The Israeli Parliament has embarked on a revolution last night, approving a bill that will permit Jewish couples to get married anywhere they wish to in Israel. Our readers abroad may find this hard to believe, but for its first 65 years, the state of Israel, where Religious weddings are also state weddings, required the happy couples to get married only in their town of residence. (See: Revolutionary Marriage Reform Law Spells End to Haredi Domination)
If that reminds you of olden times, when the vassals were not permitted to wonder away from their huts outside their feudal master’s castle, you are absolutely correct. Just like that feudal, who was also ordained by the grace of the Almighty, your local religious council owns you, cradle to grave. And since, over the past three decades, Israel’s Rabbinate has been dominated by Haredim, the result was that secular and non-Haredi Israeli Jews—the vast majority—had to submit to the rule of Haredi rabbis on every aspect of their personal lives.
It’s like Alice in Wonderland, but the Red Queen is wearing a shtreimel.
So, one of the things Minister of Religious Services Naftali Bennett (did you know he did that, too?) has been introducing changes to the religious-feudal system, and the new law, which is already being tested in 5 pilot projects, will enable Israeli couples seeking to tie the knot (we actually don’t do that in Jewish law) to pick whichever rabbi in any municipality to perform their ceremony.
The rabbinic organization Tzohar, which has been laboring for years to undo the damage so many rabbis and laymen, Haredi and otherwise, have inflicted on the psyche of secular Israelis, is ecstatic. They seem to think that the new law will encourage competition, and that rabbis now will have to adopt a pleasant bedside manner in order to make a living. Can you imagine that? They’ll have to answer the phone, schedule speedy hearings, treat people sweetly, offer creative solutions in problematic cases – in other words, care for their clients, because their no longer captive. That’s enough to drive a Haredi rabbi crazy!
Indeed, United Torah Judaism MK Uri Maklev said the knitted yarmulke MKs were promoting the new law because they are unaware of “the scope of its damage.”
But that was polite. UTJ MK Moshe Gafni, attacking the new law from the Knesset podium, said Jewish Home, pushing the new revolution, were “a shame to the Jewish nation.”

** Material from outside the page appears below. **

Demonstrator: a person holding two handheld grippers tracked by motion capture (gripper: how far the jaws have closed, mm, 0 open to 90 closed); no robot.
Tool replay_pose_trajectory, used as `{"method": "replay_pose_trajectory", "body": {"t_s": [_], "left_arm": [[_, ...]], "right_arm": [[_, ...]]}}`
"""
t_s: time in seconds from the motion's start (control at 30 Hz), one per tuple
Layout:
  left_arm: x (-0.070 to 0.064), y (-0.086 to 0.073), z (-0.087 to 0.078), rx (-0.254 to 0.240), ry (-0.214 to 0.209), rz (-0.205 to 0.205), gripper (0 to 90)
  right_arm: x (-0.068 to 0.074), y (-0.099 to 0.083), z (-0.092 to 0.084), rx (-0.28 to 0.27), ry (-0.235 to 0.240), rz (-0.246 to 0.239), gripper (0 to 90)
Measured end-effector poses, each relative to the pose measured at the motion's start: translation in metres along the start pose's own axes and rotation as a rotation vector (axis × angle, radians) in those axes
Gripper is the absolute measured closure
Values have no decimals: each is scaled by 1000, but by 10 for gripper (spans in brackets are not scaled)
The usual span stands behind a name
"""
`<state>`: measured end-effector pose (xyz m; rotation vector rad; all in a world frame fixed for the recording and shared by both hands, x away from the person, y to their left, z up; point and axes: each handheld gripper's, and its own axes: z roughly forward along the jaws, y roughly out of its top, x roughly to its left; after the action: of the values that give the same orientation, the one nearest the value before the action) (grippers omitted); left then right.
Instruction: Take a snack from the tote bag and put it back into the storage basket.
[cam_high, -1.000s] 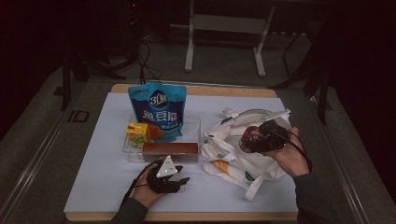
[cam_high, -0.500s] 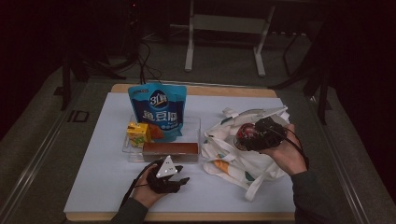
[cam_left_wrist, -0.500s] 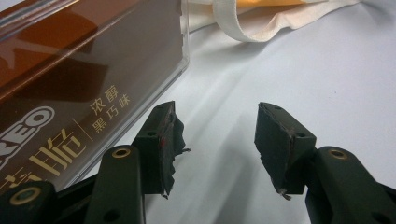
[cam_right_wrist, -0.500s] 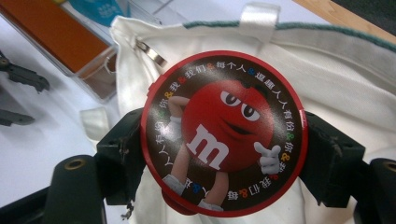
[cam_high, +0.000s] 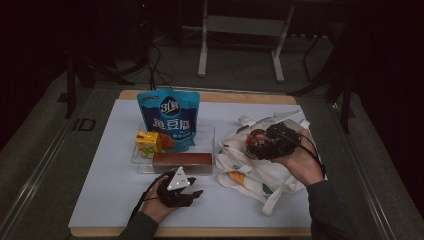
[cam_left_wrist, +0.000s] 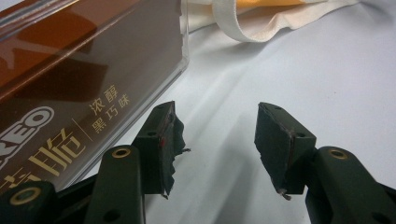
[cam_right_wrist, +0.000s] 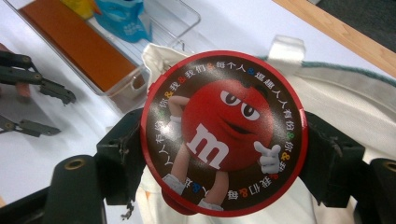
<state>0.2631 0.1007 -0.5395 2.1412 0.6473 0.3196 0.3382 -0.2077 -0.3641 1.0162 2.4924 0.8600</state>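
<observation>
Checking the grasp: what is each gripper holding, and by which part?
Right gripper clamps the round M&M's tin across its rim. Left gripper is open, holding nothing.

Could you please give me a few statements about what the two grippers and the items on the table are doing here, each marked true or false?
1. The right gripper is clamped on a round red candy tin. True.
2. The left gripper holds the brown box. False: its jaws stand open with nothing between them, beside the box.
3. The candy tin is held above the cloth bag. True.
4. The blue snack pouch lies flat inside the cloth bag. False: it stands upright in the clear tray.
5. A yellow carton sits in the clear tray. True.
</observation>
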Motion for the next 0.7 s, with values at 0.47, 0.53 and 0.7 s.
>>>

“You’re not religious,” he said, having recently had a meeting with God, who gave him the list. “You’re going to break up the entire marriage registration process.”
He also decried the damage the new law will inflict on so many rabbis, all of it in order “to be liked” by the secular Israelis and hold on to their Knesset seats.
MK Gafni has long embraced the tactic of when in doubt – throw a tantrum. But sources in the knitted yarmulke camp are also unhappy about the new law, which, essentially, deposits the authority on the validity of one’s Jewish identity in local hands – away from the centralized Rabbinate control. Each religious council in Israel has its own marriage registration department, where they deal with issues like the validity of conversions, or the current marital status of applicants. Until the new law was in effect, if there was a problematic marriage registration office in some municipality—too permissive or too strict—it could be dealt with by the Rabbinate on a town by town basis.
But now every religious council is in competition with all the other religious councils in the country. If a particular local rabbi gets a reputation for going easy on converts—he could print his own money, because folks will flock to him and happily pay the registration fee.
Yes, the new law absolutely creates financial incentives to go easy on “problem” marriages.
The thing is, MK Gafni should have stood on the podium and clap al-chet (pound his chest) to confess and regret how decades of malicious abuse by the Haredi establishment have brought on this revolution (remember the mass-revoking of conversions only a few years ago—that kind of abuse). Now the integrity of Jewish identity in Eretz Israel is in the hands—and the pockets—of thousands of local community rabbis.
I choose to trust that He who watches over all our very silly actions on this planet will watch over our local marriage registrations as well. I certainly trust Him more than I do MK Moshe Gafni.